After finishing the surgeries we tidied up the OR, saw a few waiting patients, bought the children food, and left. I am so much hoping they will see at least a little better tomorrow!
Blind school blog Pt 4: Second surgery day
February 26 2015
On Wednesday, the 3 teenagers operated on last week returned for follow-up from Wa. All 3 claimed to see better. Mohammed, age 17, who had vision of light perception, improved to count fingers 2 meters, but he has an extremely small eye (called microphthalmos) so we did not expect that much more improvement. Bayiiri, age 12, had the same improvement in both of his eyes. He has been blind since birth, from cataracts, so his prognosis is not too good, as his brain never learned how to see. But he was very happy and his teacher told me he saw him reading the Bible alone! I was a bit sceptical, as he knows only Braille, but the teacher assured me all blind children still know how letters look like.
The third youth, Richard (age 22) could see nearly normally, he could read 2/3 of the distance eye chart and also medium-sized letters! He had been blind for 12 years! He told me the story of his blindness: (A quite common story in the blind school). When he was 10 years old, he went to fetch water, and he experienced a severe headache. He returned home and complained to his mother, who admonished him. Later he became very sick, developed a fever, was taken to the hospital, and when he was discharged, he could see just minimally. Later he was taken to a different hospital, got eye-drops, but his sight did not improve. Then he was taken to a third hospital, he received treatment, after which his remaining vision was also lost. He started to attend the Blind School at age 13. Now he can walk around alone, can read and can do everything a sighted person can do! He was helping out a lot with the other blind children who came for surgery. He was very excited about returning to his village sighted. I wish I had the time to go with him to see his family’s reaction. (Though people in developing countries are quite stoic in general, over the years I saw only a handful of patients who showed their emotions upon regaining their sight.)
I asked Richard about his plans. He said he would probably finish school in Wa, as he is in his last year. The teacher said he can be “mainstreamed” now, meaning he can go to regular school. One of my fears upon embarking on this project was that children will not want to see: They have a safe place in Wa, it is free, they are getting fed (even if it is only rice), get clothing (even if it is torn), have a bed, they go to school, have caring teachers, they have friends, a community. They also receive vocational training. Life is probably much worse in the village even if someone is sighted: No schooling, hard farm work, scarce food, no hope of ever leaving from there, of ever getting a profession…. Well, we will see what happens long-term.
Thursday we did surgery on 3 more children, all three of them bilaterally blind. They were from age 9-12, so they needed general anaesthesia. We also operated on Richard’s other eye – initially I deemed his prognosis so poor that I suggested to operate only on one eye first. Thank God, I was wrong!

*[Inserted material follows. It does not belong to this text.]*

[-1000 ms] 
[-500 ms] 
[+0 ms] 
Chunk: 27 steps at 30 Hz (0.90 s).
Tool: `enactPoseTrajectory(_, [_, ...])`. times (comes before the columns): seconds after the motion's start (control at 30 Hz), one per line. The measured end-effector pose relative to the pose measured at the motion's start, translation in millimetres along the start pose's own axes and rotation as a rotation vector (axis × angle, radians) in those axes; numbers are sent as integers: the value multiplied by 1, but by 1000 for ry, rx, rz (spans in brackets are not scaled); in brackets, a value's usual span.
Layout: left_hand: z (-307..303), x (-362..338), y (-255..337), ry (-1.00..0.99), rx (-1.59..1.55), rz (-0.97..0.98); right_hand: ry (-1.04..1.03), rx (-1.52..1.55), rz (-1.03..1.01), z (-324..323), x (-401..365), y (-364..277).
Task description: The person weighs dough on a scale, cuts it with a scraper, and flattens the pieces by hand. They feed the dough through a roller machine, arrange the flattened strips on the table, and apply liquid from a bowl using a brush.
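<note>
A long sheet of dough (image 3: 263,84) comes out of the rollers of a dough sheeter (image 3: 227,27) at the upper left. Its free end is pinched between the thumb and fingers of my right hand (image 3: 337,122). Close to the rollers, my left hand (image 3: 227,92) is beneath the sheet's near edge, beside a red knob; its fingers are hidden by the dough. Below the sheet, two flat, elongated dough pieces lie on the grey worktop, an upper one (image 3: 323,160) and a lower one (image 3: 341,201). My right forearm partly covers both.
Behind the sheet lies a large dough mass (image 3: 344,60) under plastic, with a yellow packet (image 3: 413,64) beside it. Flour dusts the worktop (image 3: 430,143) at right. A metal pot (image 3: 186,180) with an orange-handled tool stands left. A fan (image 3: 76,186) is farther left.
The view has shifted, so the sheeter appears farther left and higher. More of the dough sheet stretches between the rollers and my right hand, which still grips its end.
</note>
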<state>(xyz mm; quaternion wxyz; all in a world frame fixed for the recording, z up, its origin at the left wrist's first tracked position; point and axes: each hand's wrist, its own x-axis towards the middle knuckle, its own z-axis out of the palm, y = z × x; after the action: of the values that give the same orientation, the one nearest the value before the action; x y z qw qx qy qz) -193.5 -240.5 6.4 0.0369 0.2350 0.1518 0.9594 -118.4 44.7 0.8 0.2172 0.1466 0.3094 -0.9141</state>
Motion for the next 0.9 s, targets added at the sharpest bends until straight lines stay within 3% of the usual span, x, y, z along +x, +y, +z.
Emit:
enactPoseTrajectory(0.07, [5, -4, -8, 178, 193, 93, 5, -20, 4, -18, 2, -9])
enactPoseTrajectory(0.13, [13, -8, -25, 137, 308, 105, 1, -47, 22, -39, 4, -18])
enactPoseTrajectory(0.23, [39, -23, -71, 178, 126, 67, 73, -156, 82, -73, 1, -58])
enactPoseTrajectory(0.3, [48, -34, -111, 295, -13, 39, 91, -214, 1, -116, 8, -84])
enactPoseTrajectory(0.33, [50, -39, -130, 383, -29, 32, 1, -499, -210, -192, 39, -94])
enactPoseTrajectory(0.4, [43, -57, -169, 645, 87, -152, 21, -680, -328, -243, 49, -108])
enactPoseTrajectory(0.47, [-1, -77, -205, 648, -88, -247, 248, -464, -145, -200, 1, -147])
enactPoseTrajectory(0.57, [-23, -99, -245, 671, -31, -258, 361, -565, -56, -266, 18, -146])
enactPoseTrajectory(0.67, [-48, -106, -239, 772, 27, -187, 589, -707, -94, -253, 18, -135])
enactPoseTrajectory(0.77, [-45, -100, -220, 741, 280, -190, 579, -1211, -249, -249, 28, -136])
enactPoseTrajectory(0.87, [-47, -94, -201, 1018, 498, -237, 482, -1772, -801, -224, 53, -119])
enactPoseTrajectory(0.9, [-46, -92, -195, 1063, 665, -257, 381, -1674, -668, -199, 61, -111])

The surgeries went well, though we had the usual problems: Patients arrive half hour late from floor, no anesthetist, (finally, after extensive begging one came) no oxygen, no anaesthetic drugs, no gloves. The power went out during surgery, no one to turn generator on, so I had to break sterility and run outside to do it…but by now I am used to these difficulties and they do not phase me the least bit.

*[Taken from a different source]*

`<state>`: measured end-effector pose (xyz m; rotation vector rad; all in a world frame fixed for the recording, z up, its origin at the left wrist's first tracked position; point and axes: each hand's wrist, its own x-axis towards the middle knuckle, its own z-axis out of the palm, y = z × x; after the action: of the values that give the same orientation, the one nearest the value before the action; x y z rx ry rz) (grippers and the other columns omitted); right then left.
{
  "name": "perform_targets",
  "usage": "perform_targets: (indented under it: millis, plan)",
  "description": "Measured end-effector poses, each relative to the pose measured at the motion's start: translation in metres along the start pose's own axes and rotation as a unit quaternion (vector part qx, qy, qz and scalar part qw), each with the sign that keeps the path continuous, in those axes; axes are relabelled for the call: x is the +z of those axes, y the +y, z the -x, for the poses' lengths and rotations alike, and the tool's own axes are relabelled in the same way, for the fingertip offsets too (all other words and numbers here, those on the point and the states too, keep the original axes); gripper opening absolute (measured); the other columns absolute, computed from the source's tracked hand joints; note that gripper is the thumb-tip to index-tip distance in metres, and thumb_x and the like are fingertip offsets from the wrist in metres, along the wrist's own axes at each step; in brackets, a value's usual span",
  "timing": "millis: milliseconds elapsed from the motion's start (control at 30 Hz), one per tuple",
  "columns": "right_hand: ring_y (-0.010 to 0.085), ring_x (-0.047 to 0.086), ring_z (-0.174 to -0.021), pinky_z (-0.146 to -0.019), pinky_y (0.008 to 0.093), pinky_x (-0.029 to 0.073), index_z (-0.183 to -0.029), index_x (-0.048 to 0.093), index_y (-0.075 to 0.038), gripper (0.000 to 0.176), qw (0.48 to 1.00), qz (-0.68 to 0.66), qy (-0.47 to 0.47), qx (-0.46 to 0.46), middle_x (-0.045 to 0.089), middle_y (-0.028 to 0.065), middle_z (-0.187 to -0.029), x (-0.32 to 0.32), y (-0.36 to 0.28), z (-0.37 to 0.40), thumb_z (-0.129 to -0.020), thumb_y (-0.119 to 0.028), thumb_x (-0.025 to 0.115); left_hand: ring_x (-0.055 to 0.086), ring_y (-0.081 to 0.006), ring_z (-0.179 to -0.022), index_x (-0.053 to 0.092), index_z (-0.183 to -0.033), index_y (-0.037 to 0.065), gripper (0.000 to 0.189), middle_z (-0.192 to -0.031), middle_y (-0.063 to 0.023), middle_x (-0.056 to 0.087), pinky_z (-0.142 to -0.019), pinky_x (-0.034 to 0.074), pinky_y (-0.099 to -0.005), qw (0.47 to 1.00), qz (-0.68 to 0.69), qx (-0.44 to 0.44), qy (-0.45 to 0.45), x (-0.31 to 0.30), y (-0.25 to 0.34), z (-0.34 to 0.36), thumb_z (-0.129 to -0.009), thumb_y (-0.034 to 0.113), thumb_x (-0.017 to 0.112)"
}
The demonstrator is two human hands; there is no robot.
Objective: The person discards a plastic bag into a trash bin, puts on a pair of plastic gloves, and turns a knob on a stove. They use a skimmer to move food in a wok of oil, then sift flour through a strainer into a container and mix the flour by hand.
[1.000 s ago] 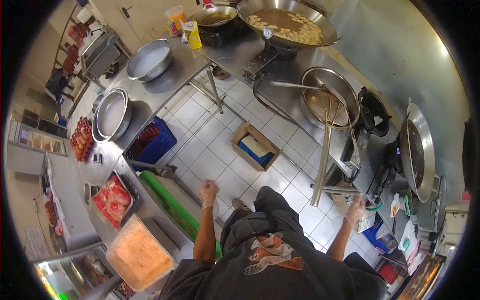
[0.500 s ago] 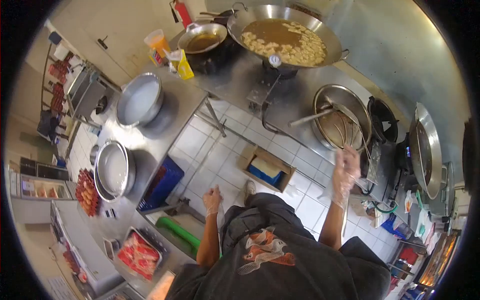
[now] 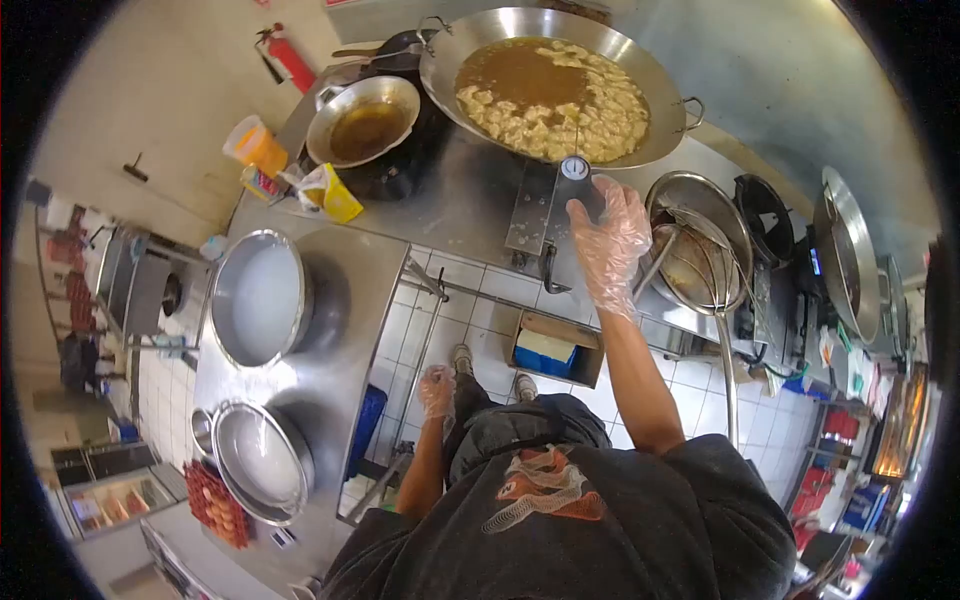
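My right hand (image 3: pixel 612 240), in a clear plastic glove, reaches up beside a dial thermometer (image 3: pixel 574 168) at the near rim of a large wok (image 3: pixel 660 75). Its thumb and fingers are apart, and I cannot see anything held between them. Pale, battered-looking pieces (image 3: pixel 610 110) float in brown oil inside that wok. To the right of this hand, a steel basin (image 3: pixel 690 185) holds a wire strainer (image 3: pixel 730 345) and another long-handled tool. My left hand (image 3: pixel 437 392), also gloved, hangs low over the floor. Its fingers are curled in with nothing visible in them.
On the left counter stand two metal bowls of whitish liquid (image 3: pixel 258 300) (image 3: pixel 262 455) and a red tray of eggs (image 3: pixel 215 505). A smaller oil pan (image 3: pixel 365 120) sits at the back. Below the counter lies an open cardboard box (image 3: pixel 590 365). Another wok (image 3: pixel 850 255) stands far right.
My right hand has moved from beside the strainer up and left to the thermometer. My view has shifted closer to the large wok. The tools in the basin have turned, handles now pointing nearer me.
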<state>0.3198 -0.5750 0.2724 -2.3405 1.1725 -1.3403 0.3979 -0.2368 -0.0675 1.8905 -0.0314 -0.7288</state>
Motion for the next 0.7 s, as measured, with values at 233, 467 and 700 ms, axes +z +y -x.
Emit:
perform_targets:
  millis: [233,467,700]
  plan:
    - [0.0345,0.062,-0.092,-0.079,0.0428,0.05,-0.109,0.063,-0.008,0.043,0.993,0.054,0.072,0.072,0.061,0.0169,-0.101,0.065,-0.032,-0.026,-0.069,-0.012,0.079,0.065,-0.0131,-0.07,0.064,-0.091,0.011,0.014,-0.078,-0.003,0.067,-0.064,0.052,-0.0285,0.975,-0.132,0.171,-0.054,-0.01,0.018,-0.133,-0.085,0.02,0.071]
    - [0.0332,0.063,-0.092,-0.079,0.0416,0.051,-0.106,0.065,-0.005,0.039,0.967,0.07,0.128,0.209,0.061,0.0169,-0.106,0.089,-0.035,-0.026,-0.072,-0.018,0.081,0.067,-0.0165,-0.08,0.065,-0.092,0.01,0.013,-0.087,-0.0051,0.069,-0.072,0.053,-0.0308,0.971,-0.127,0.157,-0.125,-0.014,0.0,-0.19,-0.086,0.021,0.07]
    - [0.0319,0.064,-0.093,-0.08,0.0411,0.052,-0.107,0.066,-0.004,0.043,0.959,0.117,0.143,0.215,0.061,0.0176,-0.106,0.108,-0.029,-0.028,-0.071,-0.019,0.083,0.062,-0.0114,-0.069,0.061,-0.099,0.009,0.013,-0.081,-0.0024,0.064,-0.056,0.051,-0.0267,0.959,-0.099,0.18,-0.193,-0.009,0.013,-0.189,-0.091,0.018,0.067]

Rosemary, the teacher who came with the children, was excellent, calmed them, fed and bathed them, and took really good care of them. David, a 10-year-old cried horribly for over an hour after surgery, wanted to tear his patches off, it was heartbreaking to listen to it. Finally, we gave him some sedatives. At the end of the day everyone left, the children were taken up to the hospital ward. As I am leaving the clinic (I am always the last one to leave), I discover one of our patients, 12-year-old Lovia, sleeping peacefully on a bed in front of the OR, with both eyes padded. She did not wake up from anesthesia yet. This is Ghanaian postop care – just leave the patient alone till she wakes. I imagined how it would be – waking up totally blind, with two eye pads, alone, not knowing where one is….luckily she did not wake. A little while later the teacher and the house officer came to pick her up.
Next day we saw the 4 postops, gave them eye drops and instructions. It was too early to see any improvement, but I could see the back of their eyes, which is a good sign, it means eventually they should be able to see. They returned to Wa with the noon bus, getting there around 7 pm. The last batch will come next week.
Blind school blog Pt 5: Third surgery day
March 5 2015
On Wednesday, the three children operated on last week returned for follow-up from Wa. All three claimed to see better, be “very happy” and also function better according to the teachers. One has to be careful though with what patients and family members say about improvement: It is not accepted culturally here to displease someone who made an effort to do good to you. Over many years the only feedback I received indirectly about ANY patient from doctors and nurses who did the follow-up was “Everybody’s fine”. No one ever did poorly, which is of course not possible. In the clinic, when we ask patients if they see improvement after surgery, even those who do not read any more on the chart than before claim they see better. It is just politeness, and also Africans frequently tell you what you want to hear, not the truth. They also do not complain much and are eager to please.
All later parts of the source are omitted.